▶ _What you will do_: Retype only the lines running from the beginning of the entries below to the line with "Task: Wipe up", both included. Do not include pictures.

▶ _Given data_:
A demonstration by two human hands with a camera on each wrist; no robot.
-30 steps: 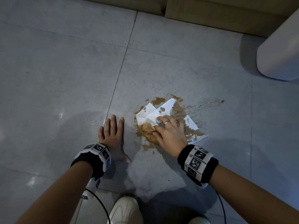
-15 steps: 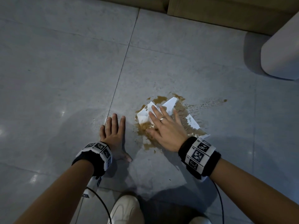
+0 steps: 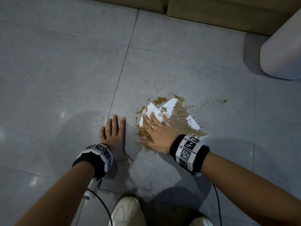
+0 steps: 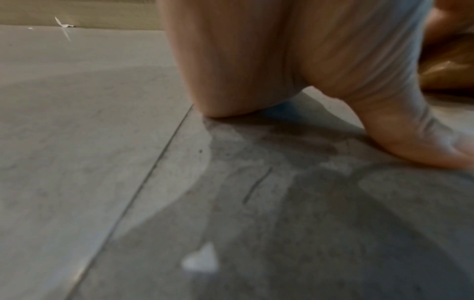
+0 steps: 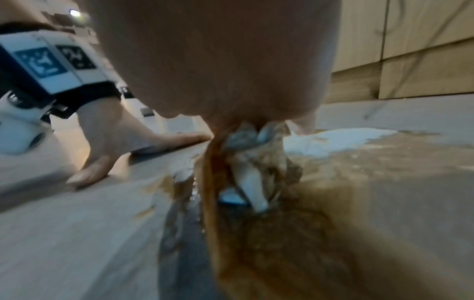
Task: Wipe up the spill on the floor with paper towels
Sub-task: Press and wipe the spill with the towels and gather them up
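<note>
Floor: we see large grey tiles (image 3: 65, 62) with thin dark grout lines; one line runs from 12 o'clock down past the left hand towards 7 o'clock.
Room: a beige wooden base (image 3: 211, 12) runs along the far edge at 12 to 1 o'clock, and a rounded white bin-like body (image 3: 280, 51) stands at 2 o'clock. A pale shoe (image 3: 125, 211) shows at 6 o'clock.
Spill: we find a brown puddle (image 3: 180, 115) just right of centre, with fine splashes trailing off towards 3 o'clock.
Paper towel: the white sheet (image 3: 164, 108) lies on the puddle, much of it soaked brown, dry corners pointing to 12 o'clock.
Right hand: our right hand (image 3: 156, 134) presses flat on the towel, fingers straight and spread, curled round nothing.
Left hand: our left hand (image 3: 114, 137) rests flat on bare tile just to the 9 o'clock side of the spill, fingers straight, holding nothing.
Change: a second ago the right fingers were curled, bunching the towel; now they lie flat and further towards 12 o'clock. The left hand has stayed put.
</note>
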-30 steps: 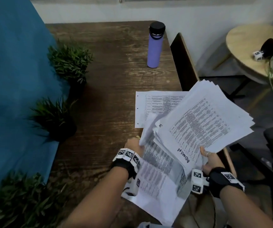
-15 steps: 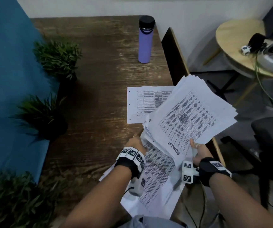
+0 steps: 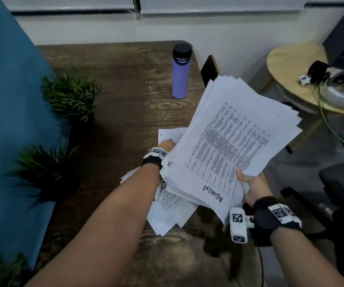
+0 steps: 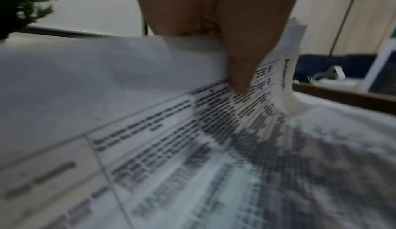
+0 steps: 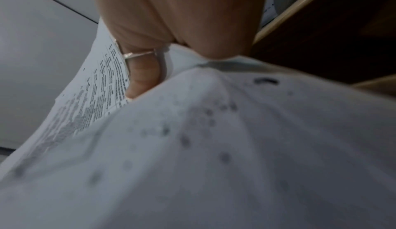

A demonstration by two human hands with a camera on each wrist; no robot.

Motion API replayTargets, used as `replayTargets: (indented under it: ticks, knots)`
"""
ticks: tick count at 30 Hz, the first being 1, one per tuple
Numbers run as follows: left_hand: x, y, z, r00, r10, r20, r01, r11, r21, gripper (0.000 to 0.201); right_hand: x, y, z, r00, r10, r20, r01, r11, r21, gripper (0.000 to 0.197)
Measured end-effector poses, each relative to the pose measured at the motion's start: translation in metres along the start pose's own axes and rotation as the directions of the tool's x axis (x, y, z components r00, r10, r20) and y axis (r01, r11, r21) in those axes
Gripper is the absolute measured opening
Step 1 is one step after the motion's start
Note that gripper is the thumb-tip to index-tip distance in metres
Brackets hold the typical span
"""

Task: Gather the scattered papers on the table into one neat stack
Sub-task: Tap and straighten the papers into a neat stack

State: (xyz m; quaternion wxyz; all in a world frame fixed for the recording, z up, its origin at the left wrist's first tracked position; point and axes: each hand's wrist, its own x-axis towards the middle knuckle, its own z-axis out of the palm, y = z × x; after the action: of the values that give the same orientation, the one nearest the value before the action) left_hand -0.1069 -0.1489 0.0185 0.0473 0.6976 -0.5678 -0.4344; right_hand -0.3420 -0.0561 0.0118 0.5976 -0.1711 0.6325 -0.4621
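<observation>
A thick, fanned bundle of printed papers (image 3: 235,141) is held tilted above the table's right edge. My right hand (image 3: 249,183) grips its near corner, thumb on top; in the right wrist view the ringed thumb (image 5: 141,73) presses on the printed sheet (image 5: 235,148). My left hand (image 3: 167,145) holds the bundle's left edge; the left wrist view shows its thumb (image 4: 242,73) pinching sheets (image 4: 150,131). More loose sheets (image 3: 167,212) hang below my left forearm. Another sheet (image 3: 170,134) lies on the table, mostly hidden by the bundle.
A purple bottle (image 3: 180,73) with a black cap stands on the wooden table (image 3: 125,90) at the back. Two potted plants (image 3: 71,96) sit along the left by a teal panel (image 3: 7,121). A round side table (image 3: 303,88) with gear stands at right.
The bundle has been lifted higher and toward me. My left hand has moved up from the sheets on the table to the bundle's left edge.
</observation>
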Motion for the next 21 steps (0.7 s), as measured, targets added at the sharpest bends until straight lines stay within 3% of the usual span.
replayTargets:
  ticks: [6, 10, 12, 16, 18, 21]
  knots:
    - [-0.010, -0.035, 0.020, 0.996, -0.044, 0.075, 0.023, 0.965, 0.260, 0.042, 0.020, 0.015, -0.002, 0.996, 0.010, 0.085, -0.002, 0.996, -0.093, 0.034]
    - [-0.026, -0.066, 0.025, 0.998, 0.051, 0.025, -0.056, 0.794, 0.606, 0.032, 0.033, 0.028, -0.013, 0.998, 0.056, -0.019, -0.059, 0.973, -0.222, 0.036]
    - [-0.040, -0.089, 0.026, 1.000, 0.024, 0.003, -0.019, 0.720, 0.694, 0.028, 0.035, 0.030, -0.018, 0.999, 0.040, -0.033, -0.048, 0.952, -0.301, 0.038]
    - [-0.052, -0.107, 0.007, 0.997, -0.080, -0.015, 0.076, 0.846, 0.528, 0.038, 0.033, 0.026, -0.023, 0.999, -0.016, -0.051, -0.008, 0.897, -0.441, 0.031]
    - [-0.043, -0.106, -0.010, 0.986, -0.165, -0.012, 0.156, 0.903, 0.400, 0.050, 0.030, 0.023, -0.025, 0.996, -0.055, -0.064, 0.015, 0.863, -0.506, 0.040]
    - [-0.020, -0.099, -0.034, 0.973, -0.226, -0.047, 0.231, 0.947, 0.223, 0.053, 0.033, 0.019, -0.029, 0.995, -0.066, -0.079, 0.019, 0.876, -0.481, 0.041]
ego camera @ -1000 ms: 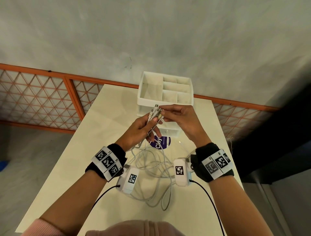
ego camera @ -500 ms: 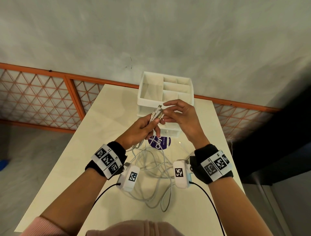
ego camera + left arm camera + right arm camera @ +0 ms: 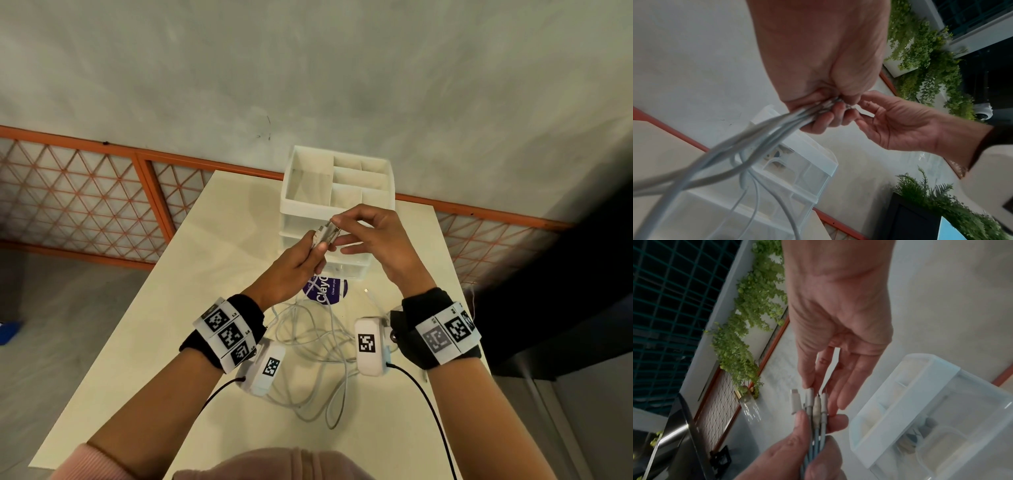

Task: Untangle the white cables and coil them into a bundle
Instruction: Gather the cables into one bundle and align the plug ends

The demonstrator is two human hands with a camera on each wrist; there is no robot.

▶ _The completed task_:
A demonstration by two human hands with a camera on each wrist; no robot.
-30 steps: 
-15 steps: 
+0 steps: 
+0 steps: 
+0 steps: 
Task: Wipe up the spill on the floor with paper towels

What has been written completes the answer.